### Your assignment
Here is a listing. Write it out again without a single difference.

***

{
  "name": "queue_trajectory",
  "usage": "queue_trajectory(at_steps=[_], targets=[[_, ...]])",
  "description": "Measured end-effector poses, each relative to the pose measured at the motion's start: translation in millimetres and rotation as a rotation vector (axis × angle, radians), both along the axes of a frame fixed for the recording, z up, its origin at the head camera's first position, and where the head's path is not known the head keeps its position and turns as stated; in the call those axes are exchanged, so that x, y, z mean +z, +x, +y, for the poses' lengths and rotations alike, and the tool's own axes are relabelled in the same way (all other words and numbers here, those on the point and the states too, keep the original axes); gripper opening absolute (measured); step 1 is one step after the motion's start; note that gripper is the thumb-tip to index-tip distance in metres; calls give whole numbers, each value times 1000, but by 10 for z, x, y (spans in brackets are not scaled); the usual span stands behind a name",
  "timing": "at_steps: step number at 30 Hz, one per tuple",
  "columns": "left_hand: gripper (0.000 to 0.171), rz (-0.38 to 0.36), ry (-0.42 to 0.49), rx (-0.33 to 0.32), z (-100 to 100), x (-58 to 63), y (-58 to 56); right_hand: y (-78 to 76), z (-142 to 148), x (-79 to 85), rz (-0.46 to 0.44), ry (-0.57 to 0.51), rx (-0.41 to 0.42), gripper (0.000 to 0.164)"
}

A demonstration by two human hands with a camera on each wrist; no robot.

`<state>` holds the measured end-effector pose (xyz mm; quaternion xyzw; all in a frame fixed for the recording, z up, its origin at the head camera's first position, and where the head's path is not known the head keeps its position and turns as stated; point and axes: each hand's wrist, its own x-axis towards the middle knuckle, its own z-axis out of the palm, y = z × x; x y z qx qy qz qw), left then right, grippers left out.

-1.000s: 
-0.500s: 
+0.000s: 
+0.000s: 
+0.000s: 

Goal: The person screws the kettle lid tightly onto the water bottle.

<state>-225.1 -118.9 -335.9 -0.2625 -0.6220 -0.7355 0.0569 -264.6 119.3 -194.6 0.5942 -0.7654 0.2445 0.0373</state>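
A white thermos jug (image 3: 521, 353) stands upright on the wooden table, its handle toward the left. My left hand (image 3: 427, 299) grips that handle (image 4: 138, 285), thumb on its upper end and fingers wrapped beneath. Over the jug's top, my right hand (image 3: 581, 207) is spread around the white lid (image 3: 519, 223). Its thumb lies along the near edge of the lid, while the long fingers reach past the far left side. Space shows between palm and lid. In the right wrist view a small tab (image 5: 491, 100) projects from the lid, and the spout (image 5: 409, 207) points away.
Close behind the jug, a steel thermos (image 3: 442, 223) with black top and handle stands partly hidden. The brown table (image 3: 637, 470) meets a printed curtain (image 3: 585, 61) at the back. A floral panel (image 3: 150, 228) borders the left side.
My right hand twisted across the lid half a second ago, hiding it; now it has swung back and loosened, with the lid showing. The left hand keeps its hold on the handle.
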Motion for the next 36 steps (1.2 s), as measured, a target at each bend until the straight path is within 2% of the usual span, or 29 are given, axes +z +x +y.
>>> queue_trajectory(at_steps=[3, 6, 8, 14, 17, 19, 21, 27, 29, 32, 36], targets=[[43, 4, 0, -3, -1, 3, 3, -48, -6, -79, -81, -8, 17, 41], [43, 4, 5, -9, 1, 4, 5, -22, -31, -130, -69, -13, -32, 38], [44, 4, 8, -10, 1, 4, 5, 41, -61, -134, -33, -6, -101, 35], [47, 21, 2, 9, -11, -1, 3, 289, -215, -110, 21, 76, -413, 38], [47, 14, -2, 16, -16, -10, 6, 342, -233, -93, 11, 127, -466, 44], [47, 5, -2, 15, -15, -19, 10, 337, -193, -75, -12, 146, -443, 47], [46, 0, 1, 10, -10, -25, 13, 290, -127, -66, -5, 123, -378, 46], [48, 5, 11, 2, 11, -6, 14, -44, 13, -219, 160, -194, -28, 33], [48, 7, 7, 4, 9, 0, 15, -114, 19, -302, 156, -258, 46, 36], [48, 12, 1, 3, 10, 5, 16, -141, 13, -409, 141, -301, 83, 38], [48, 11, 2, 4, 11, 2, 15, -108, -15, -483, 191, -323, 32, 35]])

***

### Written response
{
  "name": "queue_trajectory",
  "usage": "queue_trajectory(at_steps=[_], targets=[[_, ...]])",
  "description": "Measured end-effector poses, each relative to the pose measured at the motion's start: translation in millimetres and rotation as a rotation vector (axis × angle, radians), both along the axes of a frame fixed for the recording, z up, its origin at the head camera's first position, and where the head's path is not known the head keeps its position and turns as stated; in the call those axes are exchanged, so that x, y, z mean +z, +x, +y, for the poses' lengths and rotations alike, and the tool's own axes are relabelled in the same way (all other words and numbers here, those on the point and the states too, keep the original axes); gripper opening absolute (measured); step 1 is one step after the motion's start; note that gripper is the thumb-tip to index-tip distance in metres; calls give whole numbers, each value times 1000, but by 10 for z, x, y (spans in brackets are not scaled); the usual span stands behind a name",
  "timing": "at_steps: step number at 30 Hz, one per tuple",
  "columns": "left_hand: gripper (0.000 to 0.171), rz (-0.38 to 0.36), ry (-0.42 to 0.49), rx (-0.33 to 0.32), z (-100 to 100), x (-58 to 63), y (-58 to 56); right_hand: y (-78 to 76), z (-142 to 148), x (-79 to 85), rz (-0.46 to 0.44), ry (-0.57 to 0.51), rx (-0.41 to 0.42), gripper (0.000 to 0.164)"
}

A demonstration by two human hands with a camera on each wrist; no robot.

`<state>` holds the measured end-effector pose (xyz mm; quaternion xyzw; all in a frame fixed for the recording, z up, its origin at the head camera's first position, and where the head's path is not known the head keeps its position and turns as stated; point and axes: each hand's wrist, its own x-axis towards the middle knuckle, its own z-axis out of the palm, y = z × x; x y z qx qy qz qw), left then right, grippers left out.

-1.000s: 
-0.500s: 
+0.000s: 
+0.000s: 
+0.000s: 

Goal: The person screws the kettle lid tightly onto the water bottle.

<state>-225.1 -118.9 -335.9 -0.2625 -0.6220 -0.7355 0.0569 -264.6 119.3 -194.6 0.5942 -0.7654 0.2445 0.0373</state>
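A white thermos jug (image 3: 521, 353) stands upright on the wooden table, its handle toward the left. My left hand (image 3: 427, 299) grips that handle (image 4: 138, 285), thumb on its upper end and fingers wrapped beneath. Over the jug's top, my right hand (image 3: 581, 207) is spread around the white lid (image 3: 519, 223). Its thumb lies along the near edge of the lid, while the long fingers reach past the far left side. Space shows between palm and lid. In the right wrist view a small tab (image 5: 491, 100) projects from the lid, and the spout (image 5: 409, 207) points away.
Close behind the jug, a steel thermos (image 3: 442, 223) with black top and handle stands partly hidden. The brown table (image 3: 637, 470) meets a printed curtain (image 3: 585, 61) at the back. A floral panel (image 3: 150, 228) borders the left side.
My right hand twisted across the lid half a second ago, hiding it; now it has swung back and loosened, with the lid showing. The left hand keeps its hold on the handle.
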Motion for the next 36 steps (1.2 s), as measured, a target at each bend until the straight path is within 2% of the usual span, or 29 are given, axes +z +x +y.
>>> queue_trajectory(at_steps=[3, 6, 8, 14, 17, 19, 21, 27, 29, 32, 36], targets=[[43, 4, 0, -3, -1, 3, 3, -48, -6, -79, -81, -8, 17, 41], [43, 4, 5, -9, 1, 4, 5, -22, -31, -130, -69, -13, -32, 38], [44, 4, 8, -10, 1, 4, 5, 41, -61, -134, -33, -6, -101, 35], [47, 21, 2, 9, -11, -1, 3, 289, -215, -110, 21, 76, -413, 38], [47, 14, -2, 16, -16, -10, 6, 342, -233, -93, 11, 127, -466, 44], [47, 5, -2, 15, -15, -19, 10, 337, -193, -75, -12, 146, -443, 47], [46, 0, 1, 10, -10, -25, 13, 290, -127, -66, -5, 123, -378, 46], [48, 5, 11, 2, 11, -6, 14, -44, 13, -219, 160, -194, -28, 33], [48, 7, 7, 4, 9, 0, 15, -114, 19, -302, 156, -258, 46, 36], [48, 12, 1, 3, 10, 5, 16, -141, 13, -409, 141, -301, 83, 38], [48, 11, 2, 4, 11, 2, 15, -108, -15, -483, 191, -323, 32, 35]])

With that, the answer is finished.